Requirement:
What number of lines in the data below contain the string "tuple"? Answer with that number alone.

Provided material:
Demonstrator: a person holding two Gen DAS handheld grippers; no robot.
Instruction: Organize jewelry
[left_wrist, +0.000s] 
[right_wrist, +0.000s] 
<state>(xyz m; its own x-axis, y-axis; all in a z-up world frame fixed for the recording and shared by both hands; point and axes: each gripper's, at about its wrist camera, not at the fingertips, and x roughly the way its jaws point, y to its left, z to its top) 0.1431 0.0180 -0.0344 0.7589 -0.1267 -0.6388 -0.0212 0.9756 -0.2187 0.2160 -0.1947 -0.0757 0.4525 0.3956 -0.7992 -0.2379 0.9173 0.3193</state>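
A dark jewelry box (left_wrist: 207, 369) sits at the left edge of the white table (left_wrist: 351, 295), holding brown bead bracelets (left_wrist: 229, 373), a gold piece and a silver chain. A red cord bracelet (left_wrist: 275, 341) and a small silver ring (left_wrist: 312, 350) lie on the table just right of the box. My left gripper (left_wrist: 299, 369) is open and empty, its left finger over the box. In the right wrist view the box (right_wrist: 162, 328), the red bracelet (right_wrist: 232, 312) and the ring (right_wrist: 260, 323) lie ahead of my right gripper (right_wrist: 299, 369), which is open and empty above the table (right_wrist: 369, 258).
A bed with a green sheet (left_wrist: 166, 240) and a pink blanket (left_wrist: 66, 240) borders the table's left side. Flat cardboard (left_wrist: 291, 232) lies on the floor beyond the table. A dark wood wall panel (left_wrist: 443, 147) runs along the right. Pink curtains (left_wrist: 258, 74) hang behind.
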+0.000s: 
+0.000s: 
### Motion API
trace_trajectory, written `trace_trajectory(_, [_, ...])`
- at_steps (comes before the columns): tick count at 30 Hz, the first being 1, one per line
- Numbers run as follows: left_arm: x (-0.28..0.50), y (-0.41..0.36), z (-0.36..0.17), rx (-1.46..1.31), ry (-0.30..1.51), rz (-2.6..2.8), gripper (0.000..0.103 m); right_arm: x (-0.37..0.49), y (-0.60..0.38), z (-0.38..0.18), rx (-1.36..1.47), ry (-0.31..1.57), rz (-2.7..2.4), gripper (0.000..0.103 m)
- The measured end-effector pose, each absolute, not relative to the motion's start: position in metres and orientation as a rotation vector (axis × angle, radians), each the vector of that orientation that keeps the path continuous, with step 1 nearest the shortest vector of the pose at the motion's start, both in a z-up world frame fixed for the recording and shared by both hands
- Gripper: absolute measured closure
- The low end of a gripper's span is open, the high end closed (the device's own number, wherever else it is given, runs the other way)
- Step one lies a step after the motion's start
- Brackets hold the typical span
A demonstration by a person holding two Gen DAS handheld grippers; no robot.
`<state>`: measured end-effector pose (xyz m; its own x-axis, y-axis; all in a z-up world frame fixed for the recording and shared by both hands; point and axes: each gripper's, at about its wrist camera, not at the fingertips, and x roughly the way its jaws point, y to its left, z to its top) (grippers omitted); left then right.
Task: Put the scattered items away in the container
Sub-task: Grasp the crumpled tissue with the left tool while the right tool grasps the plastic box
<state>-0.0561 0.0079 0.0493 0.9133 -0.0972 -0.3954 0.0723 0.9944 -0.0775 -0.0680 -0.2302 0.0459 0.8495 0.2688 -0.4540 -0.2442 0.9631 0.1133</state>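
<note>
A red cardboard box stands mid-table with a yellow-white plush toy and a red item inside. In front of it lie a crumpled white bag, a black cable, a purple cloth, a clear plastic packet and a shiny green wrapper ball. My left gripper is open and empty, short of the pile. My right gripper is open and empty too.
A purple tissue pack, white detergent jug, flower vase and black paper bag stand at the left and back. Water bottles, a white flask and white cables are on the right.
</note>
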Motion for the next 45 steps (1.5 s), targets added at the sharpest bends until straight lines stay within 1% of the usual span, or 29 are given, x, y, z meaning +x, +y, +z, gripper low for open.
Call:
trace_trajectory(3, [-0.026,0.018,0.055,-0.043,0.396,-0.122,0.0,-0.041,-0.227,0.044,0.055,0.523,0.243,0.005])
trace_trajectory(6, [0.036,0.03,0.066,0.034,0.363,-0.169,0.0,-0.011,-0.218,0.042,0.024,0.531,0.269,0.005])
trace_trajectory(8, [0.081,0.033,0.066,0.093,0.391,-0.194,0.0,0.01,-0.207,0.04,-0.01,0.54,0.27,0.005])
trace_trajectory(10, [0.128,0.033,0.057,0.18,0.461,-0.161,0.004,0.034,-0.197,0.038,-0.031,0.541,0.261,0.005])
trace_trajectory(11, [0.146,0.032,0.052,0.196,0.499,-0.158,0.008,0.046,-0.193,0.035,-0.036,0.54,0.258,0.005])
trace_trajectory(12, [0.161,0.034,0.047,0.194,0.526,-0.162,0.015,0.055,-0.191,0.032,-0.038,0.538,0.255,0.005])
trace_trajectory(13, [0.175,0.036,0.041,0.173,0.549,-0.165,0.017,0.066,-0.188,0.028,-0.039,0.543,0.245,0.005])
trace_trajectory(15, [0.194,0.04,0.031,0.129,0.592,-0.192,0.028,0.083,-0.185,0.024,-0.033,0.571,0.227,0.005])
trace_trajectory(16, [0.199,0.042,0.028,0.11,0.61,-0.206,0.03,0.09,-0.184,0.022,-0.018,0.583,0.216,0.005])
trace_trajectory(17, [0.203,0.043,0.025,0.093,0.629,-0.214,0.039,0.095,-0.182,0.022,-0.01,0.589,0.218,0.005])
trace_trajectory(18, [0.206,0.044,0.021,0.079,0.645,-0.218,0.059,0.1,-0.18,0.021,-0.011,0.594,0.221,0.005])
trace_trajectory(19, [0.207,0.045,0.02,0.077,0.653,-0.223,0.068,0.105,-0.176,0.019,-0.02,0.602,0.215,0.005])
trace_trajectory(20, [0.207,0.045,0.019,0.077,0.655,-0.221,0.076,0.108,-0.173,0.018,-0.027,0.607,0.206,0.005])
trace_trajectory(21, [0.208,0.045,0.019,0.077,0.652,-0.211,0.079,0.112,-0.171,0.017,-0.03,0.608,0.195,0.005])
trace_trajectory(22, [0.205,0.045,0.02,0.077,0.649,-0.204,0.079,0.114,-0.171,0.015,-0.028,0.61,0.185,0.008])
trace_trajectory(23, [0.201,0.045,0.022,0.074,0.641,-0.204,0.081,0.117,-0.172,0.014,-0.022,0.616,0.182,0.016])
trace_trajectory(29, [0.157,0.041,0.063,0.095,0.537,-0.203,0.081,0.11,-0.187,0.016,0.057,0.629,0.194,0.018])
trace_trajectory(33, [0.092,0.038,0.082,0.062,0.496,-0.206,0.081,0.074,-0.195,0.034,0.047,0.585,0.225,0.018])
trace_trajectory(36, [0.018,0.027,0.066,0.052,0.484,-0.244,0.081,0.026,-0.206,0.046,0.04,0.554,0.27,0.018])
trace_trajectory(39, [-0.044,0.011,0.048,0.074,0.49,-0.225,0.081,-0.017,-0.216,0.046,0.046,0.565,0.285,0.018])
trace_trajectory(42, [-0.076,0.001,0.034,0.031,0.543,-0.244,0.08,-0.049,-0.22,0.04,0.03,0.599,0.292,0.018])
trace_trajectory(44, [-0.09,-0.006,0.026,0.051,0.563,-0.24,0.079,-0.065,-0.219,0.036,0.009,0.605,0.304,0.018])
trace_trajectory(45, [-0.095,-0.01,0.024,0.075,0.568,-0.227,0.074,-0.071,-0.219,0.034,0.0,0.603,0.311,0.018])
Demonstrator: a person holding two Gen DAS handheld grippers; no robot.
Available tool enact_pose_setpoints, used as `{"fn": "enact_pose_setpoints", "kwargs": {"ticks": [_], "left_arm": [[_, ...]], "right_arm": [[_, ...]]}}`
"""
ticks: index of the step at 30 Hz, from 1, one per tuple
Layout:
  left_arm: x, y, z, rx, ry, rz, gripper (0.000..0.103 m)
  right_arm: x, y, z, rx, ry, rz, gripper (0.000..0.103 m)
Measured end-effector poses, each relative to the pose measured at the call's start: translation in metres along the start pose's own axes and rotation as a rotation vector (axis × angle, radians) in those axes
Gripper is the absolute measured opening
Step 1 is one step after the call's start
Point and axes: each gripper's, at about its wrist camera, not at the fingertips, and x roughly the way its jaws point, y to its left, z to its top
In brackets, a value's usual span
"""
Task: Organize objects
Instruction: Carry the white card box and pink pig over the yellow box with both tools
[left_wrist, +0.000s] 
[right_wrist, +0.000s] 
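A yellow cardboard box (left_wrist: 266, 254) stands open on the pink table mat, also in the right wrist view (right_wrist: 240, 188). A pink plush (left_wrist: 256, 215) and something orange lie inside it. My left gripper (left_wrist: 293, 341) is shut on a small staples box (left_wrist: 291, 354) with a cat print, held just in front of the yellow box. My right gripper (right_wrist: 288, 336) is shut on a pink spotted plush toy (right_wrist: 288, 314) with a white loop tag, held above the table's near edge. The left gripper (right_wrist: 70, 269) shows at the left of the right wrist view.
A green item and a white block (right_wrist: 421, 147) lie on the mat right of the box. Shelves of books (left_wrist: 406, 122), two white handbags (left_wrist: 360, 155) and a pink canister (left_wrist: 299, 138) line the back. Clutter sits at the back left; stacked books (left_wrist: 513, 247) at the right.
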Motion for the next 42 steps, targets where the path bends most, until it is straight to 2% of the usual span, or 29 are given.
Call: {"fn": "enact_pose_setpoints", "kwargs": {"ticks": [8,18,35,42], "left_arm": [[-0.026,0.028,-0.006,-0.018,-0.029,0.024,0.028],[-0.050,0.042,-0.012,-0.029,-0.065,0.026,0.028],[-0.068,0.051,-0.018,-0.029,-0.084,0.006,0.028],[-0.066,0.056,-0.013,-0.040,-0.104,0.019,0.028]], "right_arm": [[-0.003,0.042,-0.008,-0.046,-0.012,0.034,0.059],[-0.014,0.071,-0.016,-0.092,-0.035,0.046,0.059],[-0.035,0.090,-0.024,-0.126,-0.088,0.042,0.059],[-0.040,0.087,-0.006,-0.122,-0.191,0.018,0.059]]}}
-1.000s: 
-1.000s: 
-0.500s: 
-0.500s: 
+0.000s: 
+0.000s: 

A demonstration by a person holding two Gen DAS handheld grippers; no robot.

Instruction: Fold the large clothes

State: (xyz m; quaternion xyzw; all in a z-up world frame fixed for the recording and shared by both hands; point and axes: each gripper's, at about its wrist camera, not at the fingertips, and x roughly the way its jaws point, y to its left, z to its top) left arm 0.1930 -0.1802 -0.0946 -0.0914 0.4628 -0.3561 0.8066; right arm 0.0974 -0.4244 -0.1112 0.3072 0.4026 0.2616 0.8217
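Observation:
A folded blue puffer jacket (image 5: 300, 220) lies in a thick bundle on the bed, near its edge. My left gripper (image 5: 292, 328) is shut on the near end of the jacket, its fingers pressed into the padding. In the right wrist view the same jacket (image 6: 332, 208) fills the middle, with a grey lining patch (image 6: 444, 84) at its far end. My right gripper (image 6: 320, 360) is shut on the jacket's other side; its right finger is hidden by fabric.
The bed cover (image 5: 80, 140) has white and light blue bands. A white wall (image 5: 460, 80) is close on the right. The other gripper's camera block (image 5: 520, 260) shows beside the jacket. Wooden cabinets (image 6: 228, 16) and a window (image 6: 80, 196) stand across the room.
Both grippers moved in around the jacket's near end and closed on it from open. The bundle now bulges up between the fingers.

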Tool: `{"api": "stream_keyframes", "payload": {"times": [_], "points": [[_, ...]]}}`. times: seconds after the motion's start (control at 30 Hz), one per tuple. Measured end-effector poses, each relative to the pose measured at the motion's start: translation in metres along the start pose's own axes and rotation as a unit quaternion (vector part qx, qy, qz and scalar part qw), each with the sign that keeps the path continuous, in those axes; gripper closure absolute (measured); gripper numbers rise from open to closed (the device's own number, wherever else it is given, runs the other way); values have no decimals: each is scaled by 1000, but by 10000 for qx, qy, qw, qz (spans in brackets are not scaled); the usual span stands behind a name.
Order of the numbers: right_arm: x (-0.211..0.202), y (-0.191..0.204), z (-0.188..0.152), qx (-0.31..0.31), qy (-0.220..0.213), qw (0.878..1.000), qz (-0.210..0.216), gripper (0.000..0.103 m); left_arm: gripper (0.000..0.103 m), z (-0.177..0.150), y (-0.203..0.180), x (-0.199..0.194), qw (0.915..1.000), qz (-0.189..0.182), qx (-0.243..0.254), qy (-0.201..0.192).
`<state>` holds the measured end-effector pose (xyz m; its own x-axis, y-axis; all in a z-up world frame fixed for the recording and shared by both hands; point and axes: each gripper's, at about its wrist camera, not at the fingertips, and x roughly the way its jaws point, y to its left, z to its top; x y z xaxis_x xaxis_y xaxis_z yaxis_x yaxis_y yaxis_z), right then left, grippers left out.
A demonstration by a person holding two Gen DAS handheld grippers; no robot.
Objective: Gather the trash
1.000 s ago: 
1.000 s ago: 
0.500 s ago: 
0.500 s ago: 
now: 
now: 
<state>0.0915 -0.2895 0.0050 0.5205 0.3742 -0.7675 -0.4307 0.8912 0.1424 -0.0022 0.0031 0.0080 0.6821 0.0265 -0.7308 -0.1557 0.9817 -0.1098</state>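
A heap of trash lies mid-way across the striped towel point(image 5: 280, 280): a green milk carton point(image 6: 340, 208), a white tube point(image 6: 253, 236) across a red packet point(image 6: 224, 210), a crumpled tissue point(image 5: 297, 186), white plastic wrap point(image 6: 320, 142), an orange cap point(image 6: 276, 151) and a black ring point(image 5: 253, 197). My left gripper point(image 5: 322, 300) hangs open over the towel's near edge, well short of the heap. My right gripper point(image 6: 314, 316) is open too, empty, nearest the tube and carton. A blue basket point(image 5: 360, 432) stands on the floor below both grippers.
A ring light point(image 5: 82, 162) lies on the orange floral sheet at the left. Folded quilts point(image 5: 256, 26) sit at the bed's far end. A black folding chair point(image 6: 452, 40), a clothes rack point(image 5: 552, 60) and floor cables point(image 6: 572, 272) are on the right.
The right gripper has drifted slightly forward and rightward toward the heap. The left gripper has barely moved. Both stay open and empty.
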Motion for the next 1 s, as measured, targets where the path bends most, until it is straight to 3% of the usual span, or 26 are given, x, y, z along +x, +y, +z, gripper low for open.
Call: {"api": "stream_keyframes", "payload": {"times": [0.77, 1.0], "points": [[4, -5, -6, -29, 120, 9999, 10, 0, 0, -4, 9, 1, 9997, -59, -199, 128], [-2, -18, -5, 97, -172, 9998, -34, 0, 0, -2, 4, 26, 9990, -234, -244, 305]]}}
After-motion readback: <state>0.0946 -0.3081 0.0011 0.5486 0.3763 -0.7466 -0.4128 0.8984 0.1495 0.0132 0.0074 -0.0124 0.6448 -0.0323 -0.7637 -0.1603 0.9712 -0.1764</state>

Your solution:
2